A RO system should use a good membrane and it should not be a proprietary unit like GE, Kinetico, or Whirlpool if you want to keep your ownership costs low. The generic systems that include a name brand membrane is generally going to provide you with the same life and service. A good brand name for membranes is Filmtec or Dow. Look for those names when scouting for a system. Ebay has a bunch of system providers and the internet is full of providers. All the components typically come from the same suppliers and they typically have quality.
A RO system MUST have an activated carbon filter to remove chlorine and chloramine. Those chemicals will quickly destroy most membranes if left in the water. A good RO system should include particulate filters to keep grit and debris off the membrane and carbon. I typically see 1 and 5 micron filters quoted. A RO system might have a polishing activated carbon filter, but I don't really see the need for that since the raw water went through carbon once. So, look for a system that says it has 3 or 4 stages. A 5 stage system may be overkill since that typically includes that second carbon filter.

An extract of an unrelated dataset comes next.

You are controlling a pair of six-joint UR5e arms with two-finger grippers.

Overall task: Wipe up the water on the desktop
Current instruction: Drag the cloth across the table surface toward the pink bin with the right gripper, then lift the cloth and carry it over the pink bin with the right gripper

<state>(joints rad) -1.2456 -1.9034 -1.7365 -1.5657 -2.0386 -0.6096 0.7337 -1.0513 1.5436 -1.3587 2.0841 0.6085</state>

If the raw water feeding the RO unit is really hard, then it might be helpful to feed the unit ion-exchange (salt) softened water to help extend the life of the membrane. If there is already a softener in the house, then feed the RO unit from the softener. If you don't have a softener, don't fret about it. The high amount of water wasting is intended to help avoid crusting up the membrane with mineral scale. Feeding the unit hard water isn't a big deal.
Do have a way to check the quality of your RO product water. A TDS meter is a good idea for anyone using RO water. That includes anyone buying RO water from a grocery store machine. I've seen multiple cases where brewers has problems with their brewing only to find out that the RO water machine was having problems and was delivering untreated water. The TDS meter is cheap and its your first line of defense against a problem with either your home unit or grocery unit.